A Collaborative Effort
But finding mice-sized headphones isn’t the trickiest part of the research. Similar to the rates in humans, only about a quarter of mice with the so-called schizophrenia gene—approximately 30 of Wu’s 120 mice—will actually develop the condition.
But how to determine which mice have schizophrenia? “It’s not like humans,” Wu said. “We can’t interview them.” Instead, Wu’s team monitors the rodents’ speech patterns. “Humans with schizophrenia can have disjointed, nonsensical speech,” Bragg said. “We look for roughly the same thing with mice.” All of Wu’s transgenic mice are male. Unlike female mice who communicate through squeaks, males vocalize at a range that can’t be heard by human ears. Using ultrasound technology, Wu’s team records and compares the male mice “songs” to determine which have schizophrenic symptoms.
Wu theorizes his research will reveal that the enhanced brain activity is the result of an imbalance in chemicals. Perhaps dopamine, the neurotransmitter that excites the brain, is elevated. Or maybe there are reduced levels of glutamate, the chemical that activates inhibitor neurons to “silence the brain,” Wu said. Or both scenarios may be present.
Most antipsychotic drugs regulate dopamine and glutamate levels. But they’ve shown only varying success, and often cause a profusion of side effects like involuntary movements and abnormal behavior. “From a pharmacology point of view, if we know exactly which neurons to pinpoint, we can design more efficient and safer drugs,” Wu said.
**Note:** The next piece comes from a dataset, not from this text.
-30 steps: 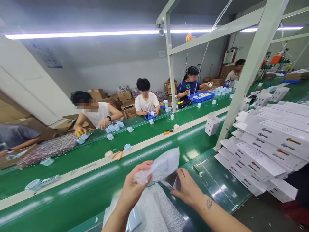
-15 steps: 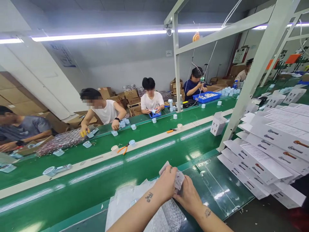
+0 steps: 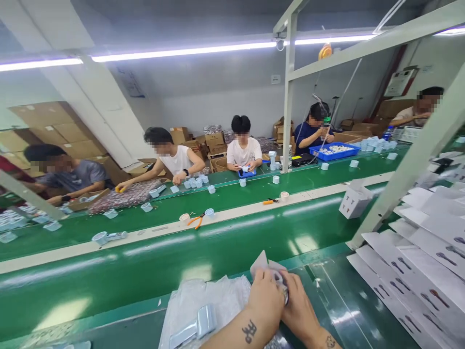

Reaching that goal will require a true collaborative effort. In addition to his team, Wu’s position with the Neuroscience Institute allows him to work alongside colleagues in physiology, pharmacology and biology. Not only does Wu share mice-shipments with Professor of Pharmacology and Physiology Anthony-Samuel LaMantia, but working with other labs acts as “a bridge,” to launch his studies beyond animal models into human trials and drug development. “This research is too complex to go it alone,” he said. “We all need to put our heads together.”